Sequencing depth of Plasmodium falciparum W2 clone genome assembly for the 14 chromosomes and the apicoplast and the mitochondria. The figure was realized with Samtools depth and R script (in Supplementary File S2). The mean depths per chromosome were as follows: PfW2_chromosome_1 (946 ± 1041.9); PfW2_chromosome_2 (731 ± 487.8); PfW2_chromosome_3 (669.7 ± 381); PfW2_chromosome_4 (749.4 ± 545.6); PfW2_chromosome_5 (705.9 ± 264.2); PfW2_chromosome_6 (669.7 ± 223.7); PfW2_chromosome_7 (685.7± 366.4); PfW2_chromosome_8 (660.6 ± 334.2); PfW2_chromosome_9 (632.8 ± 144.6); PfW2_chromosome_10 (627.5 ± 62.8); PfW2_chromosome_11 (620.9 ± 59.5); PfW2_chromosome_12 (635.9 ± 123.6); PfW2_chromosome_13 (624.8 ± 58.8); PfW2_chromosome_14 (630.5 ± 98.5); PfW2_apicoplaste (348.2 ± 80.6); and PfW2_mitochondria (7823.6 ± 251.4).

Figure 4

BUSCO completeness results.

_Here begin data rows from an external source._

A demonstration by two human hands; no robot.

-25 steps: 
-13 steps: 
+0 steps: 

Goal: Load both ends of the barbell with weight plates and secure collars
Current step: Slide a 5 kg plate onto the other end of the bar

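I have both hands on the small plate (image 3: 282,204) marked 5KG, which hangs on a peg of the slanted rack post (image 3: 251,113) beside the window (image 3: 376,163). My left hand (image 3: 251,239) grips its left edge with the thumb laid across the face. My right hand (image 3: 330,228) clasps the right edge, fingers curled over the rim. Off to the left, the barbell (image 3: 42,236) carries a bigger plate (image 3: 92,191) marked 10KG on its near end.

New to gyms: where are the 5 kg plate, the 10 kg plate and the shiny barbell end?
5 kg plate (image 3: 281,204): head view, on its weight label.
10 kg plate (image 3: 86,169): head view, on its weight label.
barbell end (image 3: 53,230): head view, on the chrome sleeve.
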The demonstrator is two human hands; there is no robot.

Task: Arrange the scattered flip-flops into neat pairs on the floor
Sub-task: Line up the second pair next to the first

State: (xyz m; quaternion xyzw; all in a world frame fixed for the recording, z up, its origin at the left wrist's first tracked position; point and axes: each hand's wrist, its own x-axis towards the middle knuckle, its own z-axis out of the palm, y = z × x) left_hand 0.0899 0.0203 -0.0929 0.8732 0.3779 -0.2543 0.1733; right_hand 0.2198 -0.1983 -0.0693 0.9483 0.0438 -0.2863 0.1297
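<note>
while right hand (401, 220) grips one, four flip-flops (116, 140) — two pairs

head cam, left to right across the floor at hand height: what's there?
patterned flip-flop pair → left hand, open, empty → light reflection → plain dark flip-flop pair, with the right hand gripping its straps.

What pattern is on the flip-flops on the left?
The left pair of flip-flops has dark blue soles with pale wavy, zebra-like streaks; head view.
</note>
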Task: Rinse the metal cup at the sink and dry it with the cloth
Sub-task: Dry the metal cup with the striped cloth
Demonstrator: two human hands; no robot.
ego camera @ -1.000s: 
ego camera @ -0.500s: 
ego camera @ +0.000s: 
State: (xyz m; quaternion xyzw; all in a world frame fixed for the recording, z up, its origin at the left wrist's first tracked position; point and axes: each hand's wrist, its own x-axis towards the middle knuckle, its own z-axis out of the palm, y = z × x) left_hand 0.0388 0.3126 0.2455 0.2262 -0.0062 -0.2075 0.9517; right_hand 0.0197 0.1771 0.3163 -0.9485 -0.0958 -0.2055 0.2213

Pf3D7, PfW2 consensus genomes and the Pf3D7 reference genome were used. The three genomes were annotated with BUSCO and Metaeuk on Galaxy platform [31]. The figure was realized with the BUSCO.py script [32].

Figure 5

Venn diagram showing the number distribution of shared genes between the three Plasmodium falciparum clones. The Venn diagram shows the genes shared by the three strains, whether fragmented or complete. Based exclusively on BUSCO data. The Pf3D7r is the reference genome. Missing genes were not represented. (R script is in Supplementary File S6).

Figure 6

Variability between the Pf3D7 clone sequencing and the Pf3D7 reference genome. (A) Variants observed chromosome by chromosome. The plot was generated with the filtered VCF file (R script is in Supplementary File S7). Each number (1–14) corresponds to a chromosome (1–14) and “A” to the apicoplast. No variant was observed in the mitochondria. (B) Number of SNP substitution for whole genome of Pf3D7 genome reference. (C) Mean quality versus mean depths for the variants observed.